**Problem to solve**
The exercise asks you to copy every line below in which "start" appears.

[Records contained in a dataset]
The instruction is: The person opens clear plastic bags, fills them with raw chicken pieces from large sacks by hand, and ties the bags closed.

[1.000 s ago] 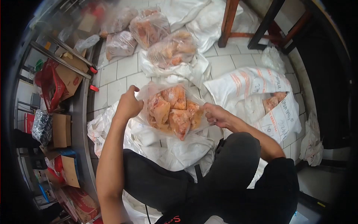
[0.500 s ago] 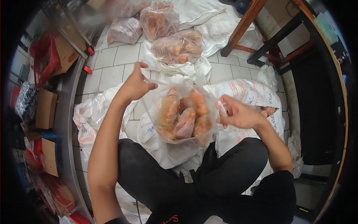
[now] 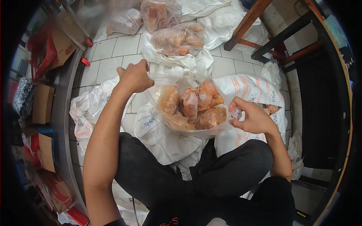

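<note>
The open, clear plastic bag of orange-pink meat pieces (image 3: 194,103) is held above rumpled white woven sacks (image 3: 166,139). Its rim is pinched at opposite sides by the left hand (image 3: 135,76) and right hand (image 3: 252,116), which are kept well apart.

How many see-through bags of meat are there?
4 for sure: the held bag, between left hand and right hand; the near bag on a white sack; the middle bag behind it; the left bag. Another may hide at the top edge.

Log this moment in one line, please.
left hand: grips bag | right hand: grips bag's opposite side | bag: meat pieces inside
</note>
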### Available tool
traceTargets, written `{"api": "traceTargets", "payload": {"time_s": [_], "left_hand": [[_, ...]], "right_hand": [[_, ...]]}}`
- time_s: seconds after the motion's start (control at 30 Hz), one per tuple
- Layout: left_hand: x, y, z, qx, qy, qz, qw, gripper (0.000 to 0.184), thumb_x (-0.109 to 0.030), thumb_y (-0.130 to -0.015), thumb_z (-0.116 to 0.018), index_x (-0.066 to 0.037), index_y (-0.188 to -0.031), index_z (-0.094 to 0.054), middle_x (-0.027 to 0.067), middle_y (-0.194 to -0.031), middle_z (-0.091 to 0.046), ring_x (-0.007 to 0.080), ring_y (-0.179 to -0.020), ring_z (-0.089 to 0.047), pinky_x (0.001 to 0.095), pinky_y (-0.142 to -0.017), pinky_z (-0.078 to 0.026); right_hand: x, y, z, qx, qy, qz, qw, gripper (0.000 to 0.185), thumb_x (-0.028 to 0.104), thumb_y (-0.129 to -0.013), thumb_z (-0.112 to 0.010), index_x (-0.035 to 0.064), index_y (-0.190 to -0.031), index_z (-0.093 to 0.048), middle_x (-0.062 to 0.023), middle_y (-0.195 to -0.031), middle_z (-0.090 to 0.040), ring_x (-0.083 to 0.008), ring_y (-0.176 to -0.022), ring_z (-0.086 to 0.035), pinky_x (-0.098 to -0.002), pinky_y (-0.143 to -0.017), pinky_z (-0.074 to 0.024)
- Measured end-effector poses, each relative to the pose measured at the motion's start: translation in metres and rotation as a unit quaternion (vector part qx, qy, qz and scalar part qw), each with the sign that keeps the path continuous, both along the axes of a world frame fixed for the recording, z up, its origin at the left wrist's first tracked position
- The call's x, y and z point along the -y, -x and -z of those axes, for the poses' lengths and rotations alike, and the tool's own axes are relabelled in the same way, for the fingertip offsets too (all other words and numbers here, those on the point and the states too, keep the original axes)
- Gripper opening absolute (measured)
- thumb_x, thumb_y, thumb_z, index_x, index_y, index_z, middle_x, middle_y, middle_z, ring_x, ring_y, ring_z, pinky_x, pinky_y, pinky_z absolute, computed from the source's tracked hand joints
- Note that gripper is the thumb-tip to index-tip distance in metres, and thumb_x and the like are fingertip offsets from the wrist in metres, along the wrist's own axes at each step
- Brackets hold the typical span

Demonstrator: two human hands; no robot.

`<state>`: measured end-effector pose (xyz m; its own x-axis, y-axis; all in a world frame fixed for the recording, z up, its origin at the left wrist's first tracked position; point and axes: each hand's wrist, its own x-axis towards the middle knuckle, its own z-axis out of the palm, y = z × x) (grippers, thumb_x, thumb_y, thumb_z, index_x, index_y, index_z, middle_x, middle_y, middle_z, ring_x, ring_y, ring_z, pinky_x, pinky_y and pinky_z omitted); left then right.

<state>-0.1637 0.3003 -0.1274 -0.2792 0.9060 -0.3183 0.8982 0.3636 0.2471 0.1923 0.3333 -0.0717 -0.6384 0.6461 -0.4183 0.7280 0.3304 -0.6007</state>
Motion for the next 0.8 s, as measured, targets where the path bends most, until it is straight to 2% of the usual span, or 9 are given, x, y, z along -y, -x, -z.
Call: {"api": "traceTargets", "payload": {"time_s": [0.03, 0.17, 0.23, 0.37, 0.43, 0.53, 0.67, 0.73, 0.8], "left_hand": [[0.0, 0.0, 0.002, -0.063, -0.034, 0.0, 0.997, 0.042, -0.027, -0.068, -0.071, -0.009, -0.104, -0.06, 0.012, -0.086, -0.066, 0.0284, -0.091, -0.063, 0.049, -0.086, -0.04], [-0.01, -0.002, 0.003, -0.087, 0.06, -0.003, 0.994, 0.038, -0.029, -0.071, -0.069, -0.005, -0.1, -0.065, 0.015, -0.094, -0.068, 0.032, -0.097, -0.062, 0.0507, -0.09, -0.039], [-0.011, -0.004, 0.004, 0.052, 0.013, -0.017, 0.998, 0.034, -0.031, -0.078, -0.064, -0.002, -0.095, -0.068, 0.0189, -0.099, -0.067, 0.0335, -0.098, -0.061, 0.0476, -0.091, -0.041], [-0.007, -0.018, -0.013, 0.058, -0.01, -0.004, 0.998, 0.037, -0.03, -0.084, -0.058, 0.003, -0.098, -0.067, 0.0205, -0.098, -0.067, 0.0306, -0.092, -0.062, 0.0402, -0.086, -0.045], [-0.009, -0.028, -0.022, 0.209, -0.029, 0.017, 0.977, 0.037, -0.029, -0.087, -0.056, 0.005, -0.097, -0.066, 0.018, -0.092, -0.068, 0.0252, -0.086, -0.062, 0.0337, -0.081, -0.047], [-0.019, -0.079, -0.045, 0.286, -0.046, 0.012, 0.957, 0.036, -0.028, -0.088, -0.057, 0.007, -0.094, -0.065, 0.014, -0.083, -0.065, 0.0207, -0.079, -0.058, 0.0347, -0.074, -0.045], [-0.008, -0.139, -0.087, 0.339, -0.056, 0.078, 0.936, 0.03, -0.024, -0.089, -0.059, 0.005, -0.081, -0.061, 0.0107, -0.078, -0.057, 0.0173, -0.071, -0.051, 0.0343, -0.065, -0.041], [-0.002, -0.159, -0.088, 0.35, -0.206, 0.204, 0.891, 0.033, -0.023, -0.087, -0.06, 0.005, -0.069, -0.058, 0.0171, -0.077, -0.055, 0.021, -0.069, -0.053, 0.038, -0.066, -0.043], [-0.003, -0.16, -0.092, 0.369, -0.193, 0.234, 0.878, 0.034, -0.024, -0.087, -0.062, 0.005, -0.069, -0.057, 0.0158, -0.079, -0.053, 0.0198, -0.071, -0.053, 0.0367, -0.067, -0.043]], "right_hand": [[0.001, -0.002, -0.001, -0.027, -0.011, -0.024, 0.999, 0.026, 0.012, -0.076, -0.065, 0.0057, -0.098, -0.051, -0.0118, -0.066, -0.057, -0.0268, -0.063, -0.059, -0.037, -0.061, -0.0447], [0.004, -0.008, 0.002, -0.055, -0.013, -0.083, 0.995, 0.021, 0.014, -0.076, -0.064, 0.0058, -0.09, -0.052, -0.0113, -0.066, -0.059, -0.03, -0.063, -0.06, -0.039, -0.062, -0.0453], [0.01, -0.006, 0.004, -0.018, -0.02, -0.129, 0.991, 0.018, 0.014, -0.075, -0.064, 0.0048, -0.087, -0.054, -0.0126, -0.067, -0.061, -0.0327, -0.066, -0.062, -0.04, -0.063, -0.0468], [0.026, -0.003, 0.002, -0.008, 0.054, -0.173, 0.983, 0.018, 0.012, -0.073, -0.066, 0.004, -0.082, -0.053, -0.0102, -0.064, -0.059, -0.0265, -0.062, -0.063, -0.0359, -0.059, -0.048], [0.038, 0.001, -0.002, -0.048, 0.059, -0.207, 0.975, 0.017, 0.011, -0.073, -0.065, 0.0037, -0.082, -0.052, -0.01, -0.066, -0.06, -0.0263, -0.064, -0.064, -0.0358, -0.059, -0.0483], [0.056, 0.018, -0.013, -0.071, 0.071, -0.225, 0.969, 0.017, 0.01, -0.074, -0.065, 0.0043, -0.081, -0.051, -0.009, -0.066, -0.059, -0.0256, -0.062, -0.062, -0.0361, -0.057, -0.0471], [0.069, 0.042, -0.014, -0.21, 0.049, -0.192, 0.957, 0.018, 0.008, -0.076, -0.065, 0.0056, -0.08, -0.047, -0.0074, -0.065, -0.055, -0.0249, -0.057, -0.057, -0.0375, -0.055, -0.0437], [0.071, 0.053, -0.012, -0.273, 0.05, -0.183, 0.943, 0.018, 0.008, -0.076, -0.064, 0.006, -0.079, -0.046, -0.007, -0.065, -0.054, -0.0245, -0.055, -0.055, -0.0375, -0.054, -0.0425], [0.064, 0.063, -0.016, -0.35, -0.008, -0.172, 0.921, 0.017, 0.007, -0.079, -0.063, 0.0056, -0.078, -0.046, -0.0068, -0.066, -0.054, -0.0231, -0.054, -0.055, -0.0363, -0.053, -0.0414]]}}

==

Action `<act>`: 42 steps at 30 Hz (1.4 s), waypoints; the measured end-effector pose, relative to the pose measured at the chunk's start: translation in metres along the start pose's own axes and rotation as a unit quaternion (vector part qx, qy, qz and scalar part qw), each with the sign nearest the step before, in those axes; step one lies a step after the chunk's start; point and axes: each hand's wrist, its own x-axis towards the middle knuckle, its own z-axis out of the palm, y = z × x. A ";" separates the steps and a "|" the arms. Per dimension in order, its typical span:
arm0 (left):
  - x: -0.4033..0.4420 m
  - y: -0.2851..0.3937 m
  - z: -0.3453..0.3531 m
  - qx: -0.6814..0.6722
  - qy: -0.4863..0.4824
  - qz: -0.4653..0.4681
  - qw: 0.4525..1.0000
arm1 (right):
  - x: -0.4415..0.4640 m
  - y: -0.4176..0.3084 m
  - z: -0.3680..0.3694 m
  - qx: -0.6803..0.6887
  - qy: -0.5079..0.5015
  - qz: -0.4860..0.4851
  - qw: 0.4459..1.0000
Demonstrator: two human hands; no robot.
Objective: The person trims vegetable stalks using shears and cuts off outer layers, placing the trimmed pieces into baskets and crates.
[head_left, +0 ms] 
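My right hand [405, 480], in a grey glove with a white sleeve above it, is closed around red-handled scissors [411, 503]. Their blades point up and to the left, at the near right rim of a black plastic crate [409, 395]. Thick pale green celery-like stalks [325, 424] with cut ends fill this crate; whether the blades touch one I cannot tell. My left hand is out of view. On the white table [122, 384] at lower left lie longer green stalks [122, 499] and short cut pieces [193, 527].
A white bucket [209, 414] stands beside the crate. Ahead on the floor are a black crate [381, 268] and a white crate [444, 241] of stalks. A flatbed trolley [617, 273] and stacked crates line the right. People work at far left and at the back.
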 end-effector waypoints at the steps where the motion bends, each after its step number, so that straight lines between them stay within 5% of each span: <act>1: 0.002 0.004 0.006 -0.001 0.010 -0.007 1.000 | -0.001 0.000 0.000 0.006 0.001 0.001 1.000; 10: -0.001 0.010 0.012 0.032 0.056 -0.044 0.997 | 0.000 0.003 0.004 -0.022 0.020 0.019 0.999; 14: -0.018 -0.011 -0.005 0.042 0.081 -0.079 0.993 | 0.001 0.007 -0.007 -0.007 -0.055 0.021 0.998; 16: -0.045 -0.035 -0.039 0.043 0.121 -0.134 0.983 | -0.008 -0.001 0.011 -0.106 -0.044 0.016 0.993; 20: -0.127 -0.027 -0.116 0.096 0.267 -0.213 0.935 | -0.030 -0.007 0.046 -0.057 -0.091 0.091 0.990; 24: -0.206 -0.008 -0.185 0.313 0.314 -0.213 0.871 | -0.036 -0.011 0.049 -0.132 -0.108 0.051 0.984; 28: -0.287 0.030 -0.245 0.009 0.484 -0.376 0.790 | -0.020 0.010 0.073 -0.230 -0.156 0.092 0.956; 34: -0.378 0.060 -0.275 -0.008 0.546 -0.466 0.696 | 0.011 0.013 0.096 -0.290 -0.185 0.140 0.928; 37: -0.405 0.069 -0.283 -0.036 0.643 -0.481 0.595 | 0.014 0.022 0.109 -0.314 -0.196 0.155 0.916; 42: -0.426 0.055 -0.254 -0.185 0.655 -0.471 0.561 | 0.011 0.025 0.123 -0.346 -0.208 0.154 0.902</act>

**Solution to the problem**
- time_s: seconds after the motion's start (control at 30 Hz), one per tuple
- Measured end-effector poses, each relative to the pose measured at the motion's start: translation in metres and rotation as a unit quaternion (vector part qx, qy, qz and scalar part qw), each with the sign that keeps the path continuous, both along the axes of a world frame fixed for the recording, z up, its origin at the left wrist's first tracked position
Action `<act>`: 42 steps at 30 Hz (1.4 s), waypoints; the measured end-effector pose, relative to the pose measured at the chunk's start: translation in metres along the start pose's own axes and rotation as a unit quaternion (vector part qx, qy, qz and scalar part qw), each with the sign nearest the step before, in those axes; step one lies a step after the chunk's start; point and axes: each hand's wrist, its own x-axis towards the middle knuckle, its own z-axis out of the palm, y = z × x. A ";" separates the steps and a "|" the arms. Per dimension in order, its typical span:

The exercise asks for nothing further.